Mayor Marty Walsh joined WBUR's Morning Edition to discuss reopening the city and what life might look like in the upcoming months.
On the mayor's cautious approach to re-opening Boston
Walsh: "We're definitely working with the state on a gradual, phased in approach to reopening, but we want to make sure our economy and society come back safely. I feel that moving too quickly could cause a spike in cases that would harm both our health and our economy.
"We want to make sure that we continue to provide input to the state's plan in the next phases. Putting in place — you know, not our own plan — but we're working on our own guidelines here in the city. And a lot of them mirror the state's guidelines."
On what to expect this summer
Walsh: "I think it's still too early to tell. What I find, and I've said this before — in a week, things change drastically. We've seen some good reductions in numbers; we're seeing space in our hospitals, which are all good signs. But that's all due to the fact that people's have done such a great job with social and physical distancing.
"Now, the really complicated part — the tricky part — is as we reopen society, can we do the same thing? Can we avoid a big spike in cases? ... So as people start to go back into the office space and construction sites and retail shops and restaurants, how do we prevent a large spread of the virus from occurring?
"That's going to [involve] both physical and social distancing. It's gonna be wearing masks, constantly washing hands and washing down surfaces. That's really how we keep these numbers down."
Will bars and restaurants open for business this summer?
Walsh: "I think we'll see restaurants, obviously. I'm not sure we're going to see the bar scene as far as what we're used to. ... The city has spent a lot of time talking to restaurants and restaurant associations. I know that the state governor and lieutenant governor are working on a plan as well. We're working collaboratively on that, along with other cities and towns across the commonwealth.
"They're a large employer ... they're an important addition to our economy and ... they also attract people to the city. And I think that ultimately we want to see people coming back to the city of Boston and coming back to our cities and towns."
Will there be a summer jobs program for Boston teenagers?
Walsh: "We're working on the summer job program right now. ... we have, you know, kind of a three-phased approach. Many of our kids are working in hospitals. Some of our kids are working in private industry — a lot of them are, actually; the majority. And then we have kids working directly for the city.
"So we're working now with the private industry to see what companies are still going to be accepting kids and having them work for them this summer. And then also some companies that have offered to pay the kids who they employ, but they have no real physical jobs for them. So we're working right now on a plan in the city to be creative with our kids. Some of it's going to be virtual work. Some of it's going to be physical work. And we'll be rolling that out as we move forward here."
What about students returning to campuses in the fall?
Walsh: "I hope they can. And I hope we can have school again.
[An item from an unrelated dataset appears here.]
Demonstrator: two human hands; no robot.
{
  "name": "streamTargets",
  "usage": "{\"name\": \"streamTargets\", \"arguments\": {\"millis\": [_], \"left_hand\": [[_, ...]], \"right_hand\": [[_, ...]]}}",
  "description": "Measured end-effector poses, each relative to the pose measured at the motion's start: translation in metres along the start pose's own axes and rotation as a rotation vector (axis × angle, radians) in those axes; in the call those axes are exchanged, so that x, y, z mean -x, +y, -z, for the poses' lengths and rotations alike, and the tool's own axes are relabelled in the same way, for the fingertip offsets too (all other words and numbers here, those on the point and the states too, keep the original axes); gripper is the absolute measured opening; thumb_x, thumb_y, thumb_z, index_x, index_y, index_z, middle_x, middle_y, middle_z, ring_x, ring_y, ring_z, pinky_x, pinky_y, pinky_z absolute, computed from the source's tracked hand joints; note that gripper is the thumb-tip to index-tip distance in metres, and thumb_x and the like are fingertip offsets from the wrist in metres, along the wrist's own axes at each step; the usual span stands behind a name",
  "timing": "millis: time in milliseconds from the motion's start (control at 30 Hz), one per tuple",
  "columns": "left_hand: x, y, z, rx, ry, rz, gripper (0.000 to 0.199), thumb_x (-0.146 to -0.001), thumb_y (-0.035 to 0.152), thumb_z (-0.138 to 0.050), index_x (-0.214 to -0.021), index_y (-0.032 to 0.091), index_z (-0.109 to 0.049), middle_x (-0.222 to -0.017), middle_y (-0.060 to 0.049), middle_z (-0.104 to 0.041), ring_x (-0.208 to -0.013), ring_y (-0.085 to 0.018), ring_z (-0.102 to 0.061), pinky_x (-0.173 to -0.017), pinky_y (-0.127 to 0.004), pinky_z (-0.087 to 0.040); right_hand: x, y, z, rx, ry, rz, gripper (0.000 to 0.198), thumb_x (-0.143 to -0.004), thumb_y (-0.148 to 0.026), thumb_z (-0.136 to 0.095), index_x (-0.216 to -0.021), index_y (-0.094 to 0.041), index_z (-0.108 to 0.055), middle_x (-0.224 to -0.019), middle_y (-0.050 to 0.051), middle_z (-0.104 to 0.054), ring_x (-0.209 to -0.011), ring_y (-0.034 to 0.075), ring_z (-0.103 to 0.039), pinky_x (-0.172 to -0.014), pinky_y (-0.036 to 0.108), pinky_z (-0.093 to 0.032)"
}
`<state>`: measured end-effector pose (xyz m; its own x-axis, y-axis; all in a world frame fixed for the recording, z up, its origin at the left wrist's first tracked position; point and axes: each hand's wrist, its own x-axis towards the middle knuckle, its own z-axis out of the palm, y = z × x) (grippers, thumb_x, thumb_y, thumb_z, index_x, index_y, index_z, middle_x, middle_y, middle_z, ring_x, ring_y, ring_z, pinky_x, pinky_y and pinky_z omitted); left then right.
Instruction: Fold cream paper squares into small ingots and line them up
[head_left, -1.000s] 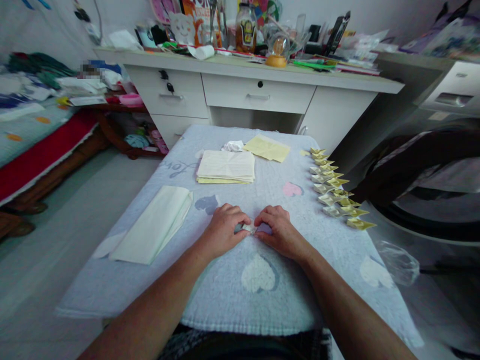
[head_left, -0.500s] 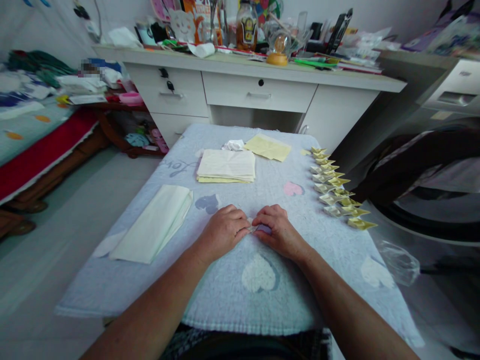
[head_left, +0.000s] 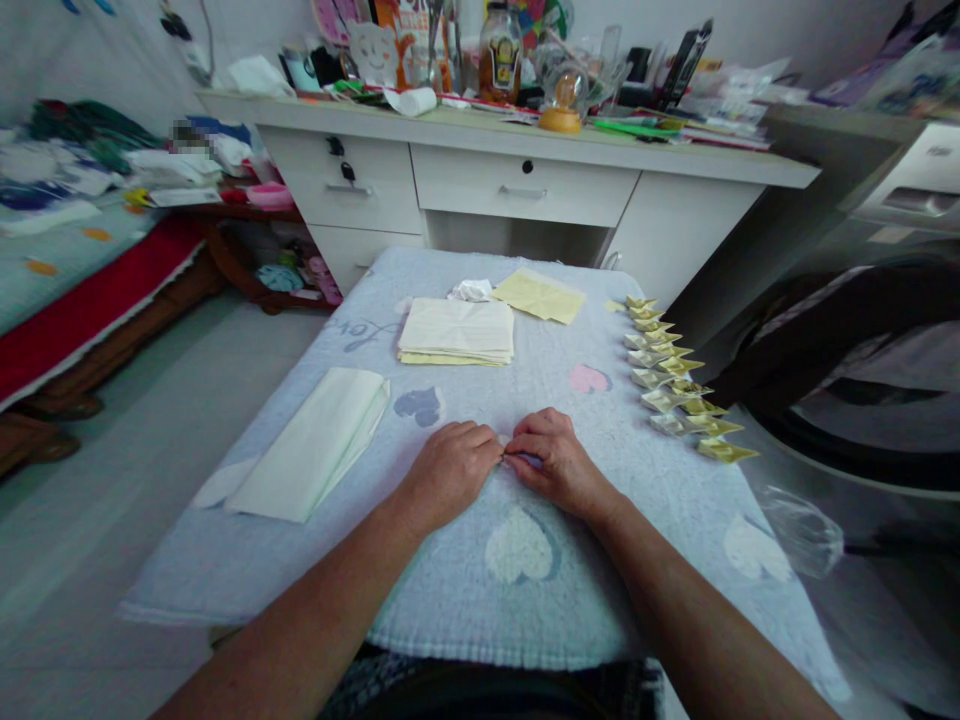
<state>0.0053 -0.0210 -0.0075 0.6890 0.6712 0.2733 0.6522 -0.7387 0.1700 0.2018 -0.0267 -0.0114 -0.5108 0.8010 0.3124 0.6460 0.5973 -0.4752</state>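
Note:
My left hand and my right hand meet over the middle of the cloth. Both are closed, fingertips pinching a small piece of folded paper, of which only a pale bit shows; the fingers hide the rest. To the left lies a long folded pale sheet. Beyond my hands is a stack of white and yellow paper sheets. Along the right edge stand several small folded paper boats in yellow and whitish paper, close together in rows.
A light-blue cloth with hearts covers the table. Behind the stack lie crumpled white paper and a yellow sheet. A cluttered white desk stands behind, a washing machine at right. A clear plastic bag hangs by the right edge.
My fingertips have drawn closer together, covering more of the small paper between them. My left fingers are more curled. The view has shifted slightly; the other papers lie as before.

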Motion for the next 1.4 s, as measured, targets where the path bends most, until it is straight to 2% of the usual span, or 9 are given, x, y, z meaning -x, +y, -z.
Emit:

I mean, I think that in this 'world of coronavirus' that is a lifetime away. And we have to really think about how do we open up schools with precautions and safety. We're going to look at that with our own public school system here in Boston. And I know that colleges, universities are planning on trying to move forward.
"As I said earlier, we don't know what the situation will be in August and September. I'm hoping that we're in a better situation, but we won't know for some time to come. Testing and tracing are going to be key to moving forward here."
A final message from the mayor
Walsh: "I just ask people to continue to be very diligent on social distancing, physical distancing, wearing masks. ... We're in this place [where] a lot of people — mostly everybody — want ... to get back to work and reopen our economy, and the way we do that is by not spreading the virus. And I think that by doing all of those things — washing hands and cleaning surfaces down — that's going to keep not only you and your family safe, it's also going to allow the opportunity to open the economy safely. ... We have a beautiful weekend coming, so I want everyone to do that.
"And number two, this is Memorial Day weekend. So I want to ask that you keep in your minds and your prayers this weekend all the fallen military that fought so bravely for our country."
This article was originally published on May 21, 2020.
This segment aired on May 21, 2020.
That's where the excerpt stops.